> [Your goal]: Nothing but the lines below from the one that contains "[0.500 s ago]" through the one that contains "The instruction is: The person" should be retyped, exactly and including both ends. Do not include pictures.

[Records from a data collection]

□ □ □ □ □

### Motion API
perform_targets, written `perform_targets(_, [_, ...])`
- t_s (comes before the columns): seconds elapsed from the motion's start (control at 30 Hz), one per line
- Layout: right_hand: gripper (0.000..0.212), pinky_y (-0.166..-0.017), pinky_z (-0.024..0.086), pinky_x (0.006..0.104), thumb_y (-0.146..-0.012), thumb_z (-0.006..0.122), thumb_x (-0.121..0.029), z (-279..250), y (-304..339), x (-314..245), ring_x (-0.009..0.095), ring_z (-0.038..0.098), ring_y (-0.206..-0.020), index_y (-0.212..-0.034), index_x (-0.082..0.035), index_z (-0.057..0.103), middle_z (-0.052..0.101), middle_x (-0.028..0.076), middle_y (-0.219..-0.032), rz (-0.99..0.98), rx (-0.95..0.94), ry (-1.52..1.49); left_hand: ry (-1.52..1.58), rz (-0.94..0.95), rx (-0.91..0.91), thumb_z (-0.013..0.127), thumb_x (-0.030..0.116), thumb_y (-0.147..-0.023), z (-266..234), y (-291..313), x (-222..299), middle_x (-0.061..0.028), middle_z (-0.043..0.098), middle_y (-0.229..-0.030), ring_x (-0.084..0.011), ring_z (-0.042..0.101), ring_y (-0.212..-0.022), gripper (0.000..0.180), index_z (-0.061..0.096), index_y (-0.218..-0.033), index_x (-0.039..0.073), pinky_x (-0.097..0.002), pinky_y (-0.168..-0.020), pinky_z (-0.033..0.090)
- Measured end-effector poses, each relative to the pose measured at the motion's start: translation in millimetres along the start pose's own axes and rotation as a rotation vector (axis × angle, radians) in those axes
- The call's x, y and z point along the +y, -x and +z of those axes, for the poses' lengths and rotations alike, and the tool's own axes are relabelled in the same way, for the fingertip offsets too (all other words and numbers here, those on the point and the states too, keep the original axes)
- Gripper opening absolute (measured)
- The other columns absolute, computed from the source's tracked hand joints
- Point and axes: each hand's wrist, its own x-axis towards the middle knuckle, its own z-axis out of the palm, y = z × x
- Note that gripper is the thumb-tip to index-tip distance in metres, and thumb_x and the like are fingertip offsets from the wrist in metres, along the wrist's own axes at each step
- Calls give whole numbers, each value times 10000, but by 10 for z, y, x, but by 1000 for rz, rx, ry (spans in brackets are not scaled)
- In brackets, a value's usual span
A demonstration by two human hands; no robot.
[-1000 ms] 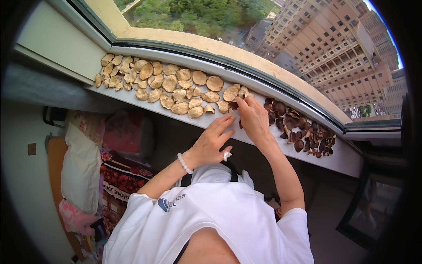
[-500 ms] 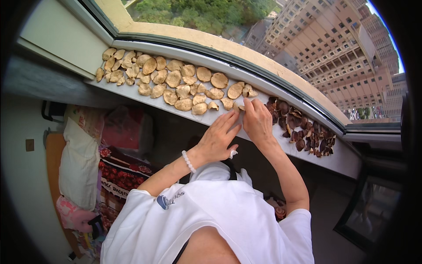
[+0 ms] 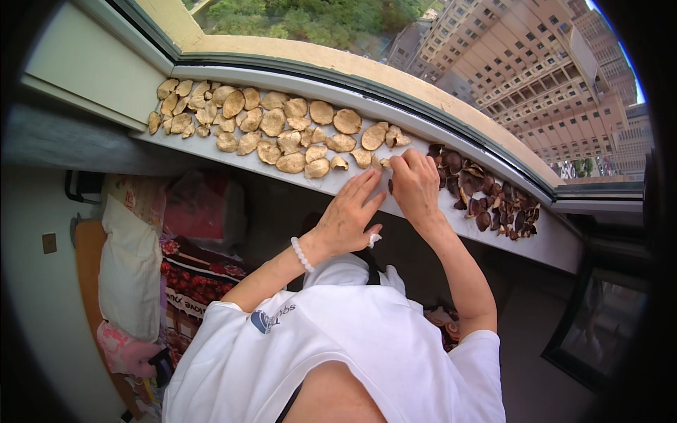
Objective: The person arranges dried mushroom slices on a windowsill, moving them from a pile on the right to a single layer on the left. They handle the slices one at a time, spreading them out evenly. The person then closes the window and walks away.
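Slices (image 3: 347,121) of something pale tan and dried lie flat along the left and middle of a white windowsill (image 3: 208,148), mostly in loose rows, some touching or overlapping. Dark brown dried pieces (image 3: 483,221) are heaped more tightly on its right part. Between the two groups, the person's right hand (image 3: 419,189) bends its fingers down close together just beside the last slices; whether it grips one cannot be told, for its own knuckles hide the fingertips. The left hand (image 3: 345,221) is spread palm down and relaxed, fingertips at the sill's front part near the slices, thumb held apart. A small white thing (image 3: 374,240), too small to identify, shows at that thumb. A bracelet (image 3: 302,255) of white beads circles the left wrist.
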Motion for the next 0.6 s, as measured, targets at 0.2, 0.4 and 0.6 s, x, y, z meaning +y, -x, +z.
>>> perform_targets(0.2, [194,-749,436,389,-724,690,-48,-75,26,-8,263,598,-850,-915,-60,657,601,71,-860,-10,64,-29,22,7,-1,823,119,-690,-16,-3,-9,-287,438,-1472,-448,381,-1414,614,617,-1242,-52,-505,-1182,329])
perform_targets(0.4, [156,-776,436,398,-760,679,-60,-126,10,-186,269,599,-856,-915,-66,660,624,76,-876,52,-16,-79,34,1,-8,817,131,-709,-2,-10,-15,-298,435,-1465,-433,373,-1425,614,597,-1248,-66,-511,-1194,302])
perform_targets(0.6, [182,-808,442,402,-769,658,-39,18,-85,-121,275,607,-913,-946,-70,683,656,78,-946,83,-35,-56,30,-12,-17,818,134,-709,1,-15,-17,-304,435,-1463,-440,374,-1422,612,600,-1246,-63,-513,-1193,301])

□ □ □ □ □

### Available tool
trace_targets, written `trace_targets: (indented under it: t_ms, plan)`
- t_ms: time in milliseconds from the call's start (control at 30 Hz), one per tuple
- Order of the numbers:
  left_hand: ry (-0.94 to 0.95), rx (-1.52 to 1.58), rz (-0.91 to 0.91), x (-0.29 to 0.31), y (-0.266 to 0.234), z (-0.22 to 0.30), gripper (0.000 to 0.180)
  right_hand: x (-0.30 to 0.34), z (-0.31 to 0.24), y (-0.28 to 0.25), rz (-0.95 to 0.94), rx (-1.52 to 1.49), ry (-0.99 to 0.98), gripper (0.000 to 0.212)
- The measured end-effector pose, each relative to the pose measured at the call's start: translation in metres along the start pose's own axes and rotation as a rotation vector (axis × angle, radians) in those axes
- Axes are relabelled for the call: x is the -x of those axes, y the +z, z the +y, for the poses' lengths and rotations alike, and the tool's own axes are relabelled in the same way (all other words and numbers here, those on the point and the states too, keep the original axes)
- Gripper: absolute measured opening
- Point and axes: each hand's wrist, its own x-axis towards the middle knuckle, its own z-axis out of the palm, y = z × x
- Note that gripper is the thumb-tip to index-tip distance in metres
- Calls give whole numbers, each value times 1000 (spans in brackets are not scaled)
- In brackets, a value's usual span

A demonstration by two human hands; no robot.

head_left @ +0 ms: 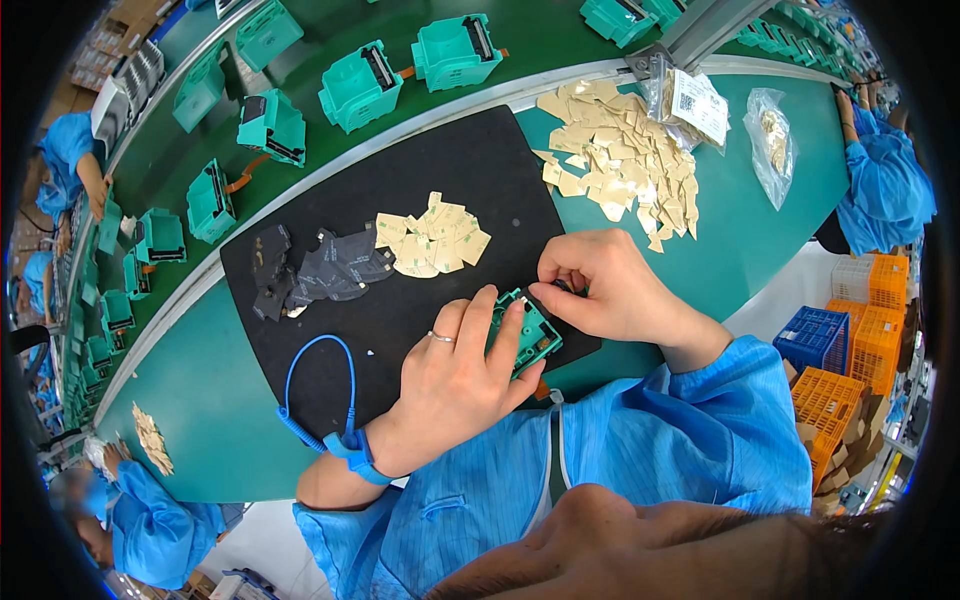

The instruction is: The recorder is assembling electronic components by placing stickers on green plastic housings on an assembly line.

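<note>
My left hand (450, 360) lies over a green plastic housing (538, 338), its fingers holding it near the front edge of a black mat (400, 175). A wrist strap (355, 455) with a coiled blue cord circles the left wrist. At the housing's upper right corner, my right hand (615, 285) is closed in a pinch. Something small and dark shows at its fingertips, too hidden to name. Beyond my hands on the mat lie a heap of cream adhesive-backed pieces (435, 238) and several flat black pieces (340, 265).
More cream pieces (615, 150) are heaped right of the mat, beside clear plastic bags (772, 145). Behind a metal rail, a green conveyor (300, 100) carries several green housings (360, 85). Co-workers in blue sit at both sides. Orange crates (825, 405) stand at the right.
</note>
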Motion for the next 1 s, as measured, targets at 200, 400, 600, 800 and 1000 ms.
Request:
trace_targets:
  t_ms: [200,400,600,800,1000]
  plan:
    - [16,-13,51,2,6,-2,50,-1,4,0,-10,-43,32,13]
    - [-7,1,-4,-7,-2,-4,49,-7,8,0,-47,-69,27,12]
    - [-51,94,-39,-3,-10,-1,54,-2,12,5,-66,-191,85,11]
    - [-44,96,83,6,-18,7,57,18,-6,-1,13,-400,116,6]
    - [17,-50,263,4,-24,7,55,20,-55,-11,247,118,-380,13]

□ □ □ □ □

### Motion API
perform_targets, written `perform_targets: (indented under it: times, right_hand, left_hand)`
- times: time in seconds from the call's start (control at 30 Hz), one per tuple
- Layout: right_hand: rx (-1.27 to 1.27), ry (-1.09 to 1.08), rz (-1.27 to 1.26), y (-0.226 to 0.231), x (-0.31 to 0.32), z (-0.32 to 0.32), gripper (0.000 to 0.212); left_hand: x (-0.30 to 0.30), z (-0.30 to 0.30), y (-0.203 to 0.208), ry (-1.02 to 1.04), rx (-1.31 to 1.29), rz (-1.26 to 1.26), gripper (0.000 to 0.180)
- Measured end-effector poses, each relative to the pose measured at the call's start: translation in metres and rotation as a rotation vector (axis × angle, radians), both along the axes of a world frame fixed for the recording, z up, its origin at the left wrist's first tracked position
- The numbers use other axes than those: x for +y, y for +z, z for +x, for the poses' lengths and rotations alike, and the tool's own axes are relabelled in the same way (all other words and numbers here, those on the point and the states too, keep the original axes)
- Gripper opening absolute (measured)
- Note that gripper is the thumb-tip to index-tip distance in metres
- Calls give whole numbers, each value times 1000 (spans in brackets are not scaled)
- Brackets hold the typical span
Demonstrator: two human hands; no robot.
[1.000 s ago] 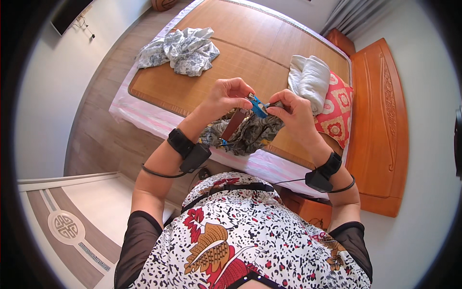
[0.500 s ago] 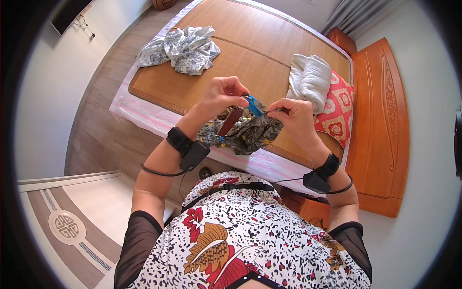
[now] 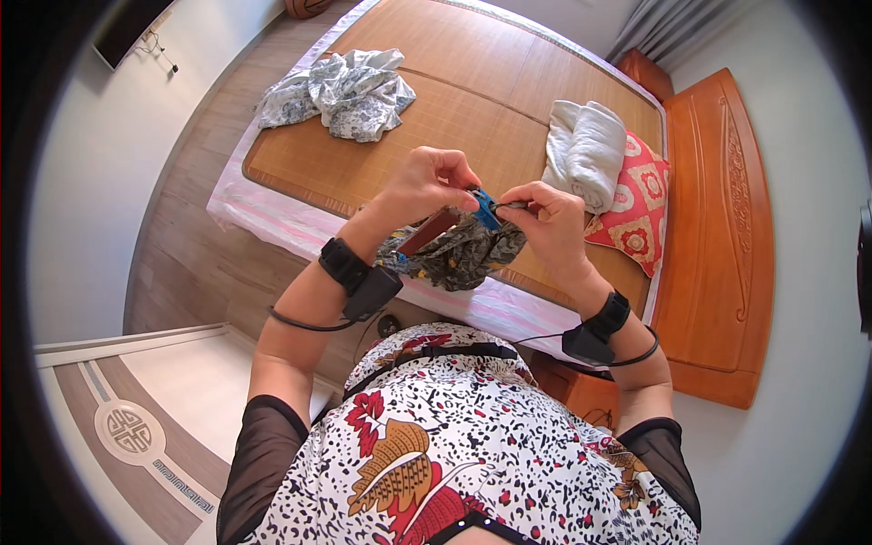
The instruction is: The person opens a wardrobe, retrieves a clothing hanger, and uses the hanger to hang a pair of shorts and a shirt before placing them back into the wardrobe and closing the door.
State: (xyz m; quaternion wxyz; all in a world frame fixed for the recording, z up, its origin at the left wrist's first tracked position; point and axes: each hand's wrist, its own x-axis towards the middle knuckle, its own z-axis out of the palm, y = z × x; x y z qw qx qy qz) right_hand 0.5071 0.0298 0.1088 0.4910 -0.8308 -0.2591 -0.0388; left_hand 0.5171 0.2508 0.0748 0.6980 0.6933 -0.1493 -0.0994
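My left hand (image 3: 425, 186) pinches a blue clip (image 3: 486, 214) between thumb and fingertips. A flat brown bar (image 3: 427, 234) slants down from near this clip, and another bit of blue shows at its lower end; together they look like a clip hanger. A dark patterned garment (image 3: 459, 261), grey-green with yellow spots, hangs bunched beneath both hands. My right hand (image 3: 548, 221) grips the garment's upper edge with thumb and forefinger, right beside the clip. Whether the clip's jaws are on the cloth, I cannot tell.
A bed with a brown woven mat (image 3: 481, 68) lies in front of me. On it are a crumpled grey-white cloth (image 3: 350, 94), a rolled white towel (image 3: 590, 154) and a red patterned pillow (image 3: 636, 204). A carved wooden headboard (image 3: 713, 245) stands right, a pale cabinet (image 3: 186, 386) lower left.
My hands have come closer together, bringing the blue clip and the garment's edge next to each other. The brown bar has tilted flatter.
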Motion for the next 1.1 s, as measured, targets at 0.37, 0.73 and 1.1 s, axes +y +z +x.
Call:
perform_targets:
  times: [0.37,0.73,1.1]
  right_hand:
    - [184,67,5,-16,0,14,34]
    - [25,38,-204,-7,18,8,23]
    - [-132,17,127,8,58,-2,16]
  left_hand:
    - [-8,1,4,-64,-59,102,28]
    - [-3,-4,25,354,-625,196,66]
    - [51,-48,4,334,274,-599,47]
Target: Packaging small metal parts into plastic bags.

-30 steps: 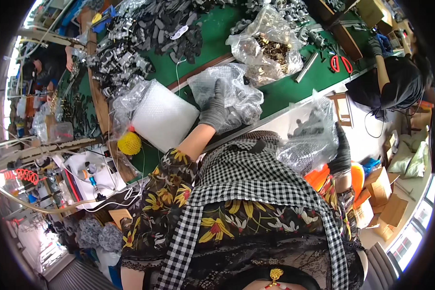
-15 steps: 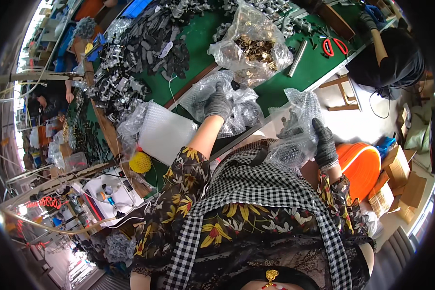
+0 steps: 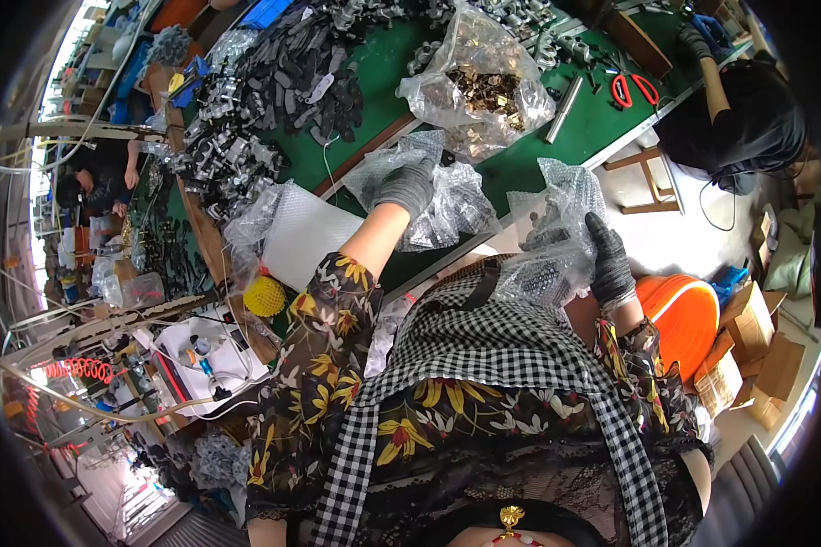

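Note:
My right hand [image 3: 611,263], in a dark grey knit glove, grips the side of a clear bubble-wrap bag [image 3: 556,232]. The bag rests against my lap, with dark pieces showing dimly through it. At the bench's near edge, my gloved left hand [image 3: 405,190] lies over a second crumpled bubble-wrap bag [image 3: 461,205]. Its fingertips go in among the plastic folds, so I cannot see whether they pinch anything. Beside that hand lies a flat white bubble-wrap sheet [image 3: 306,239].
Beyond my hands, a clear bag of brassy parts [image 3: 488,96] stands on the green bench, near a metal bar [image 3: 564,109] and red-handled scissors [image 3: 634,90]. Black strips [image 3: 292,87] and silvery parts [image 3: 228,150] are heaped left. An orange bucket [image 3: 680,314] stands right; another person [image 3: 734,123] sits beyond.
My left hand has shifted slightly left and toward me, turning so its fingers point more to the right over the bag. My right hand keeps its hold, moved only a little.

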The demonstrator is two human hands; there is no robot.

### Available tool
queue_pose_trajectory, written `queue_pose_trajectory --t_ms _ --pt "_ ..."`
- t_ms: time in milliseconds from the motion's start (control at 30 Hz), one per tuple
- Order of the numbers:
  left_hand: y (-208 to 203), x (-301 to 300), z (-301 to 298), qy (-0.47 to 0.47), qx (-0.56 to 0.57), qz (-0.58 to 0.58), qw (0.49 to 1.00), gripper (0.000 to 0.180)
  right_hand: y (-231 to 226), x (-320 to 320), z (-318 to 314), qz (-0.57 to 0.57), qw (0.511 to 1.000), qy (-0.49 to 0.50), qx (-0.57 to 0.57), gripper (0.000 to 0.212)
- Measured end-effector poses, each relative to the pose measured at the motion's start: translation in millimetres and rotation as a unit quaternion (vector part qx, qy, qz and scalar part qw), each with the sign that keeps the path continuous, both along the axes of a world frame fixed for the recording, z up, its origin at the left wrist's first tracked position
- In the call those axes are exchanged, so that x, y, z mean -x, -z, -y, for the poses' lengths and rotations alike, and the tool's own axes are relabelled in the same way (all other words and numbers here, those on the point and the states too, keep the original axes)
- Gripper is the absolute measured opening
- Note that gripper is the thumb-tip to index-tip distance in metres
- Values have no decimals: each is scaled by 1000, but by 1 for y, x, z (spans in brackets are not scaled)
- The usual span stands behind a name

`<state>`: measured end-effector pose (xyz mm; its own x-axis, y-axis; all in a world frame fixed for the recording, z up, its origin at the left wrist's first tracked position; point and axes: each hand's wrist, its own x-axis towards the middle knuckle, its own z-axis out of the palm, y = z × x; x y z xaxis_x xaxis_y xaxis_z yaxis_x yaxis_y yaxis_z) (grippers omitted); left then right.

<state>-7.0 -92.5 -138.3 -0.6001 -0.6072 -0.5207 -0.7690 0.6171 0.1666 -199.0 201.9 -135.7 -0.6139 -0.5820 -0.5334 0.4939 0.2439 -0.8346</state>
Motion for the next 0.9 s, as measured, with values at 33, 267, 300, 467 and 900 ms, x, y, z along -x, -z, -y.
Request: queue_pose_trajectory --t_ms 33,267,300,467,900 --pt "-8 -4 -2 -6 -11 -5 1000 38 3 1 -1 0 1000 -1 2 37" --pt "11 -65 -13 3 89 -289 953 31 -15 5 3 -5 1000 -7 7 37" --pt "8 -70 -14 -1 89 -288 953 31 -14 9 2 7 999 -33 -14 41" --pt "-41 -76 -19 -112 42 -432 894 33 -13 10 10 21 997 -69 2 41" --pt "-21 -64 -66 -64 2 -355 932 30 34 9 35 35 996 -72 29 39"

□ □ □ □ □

> [Answer section]:
[0.500 s ago] 
[now] 
The instruction is: The person opens a wardrobe, retrieves a clothing hanger, and uses the hanger to hang a pair of shorts and a shirt before placing them back into the wardrobe and closing the door.

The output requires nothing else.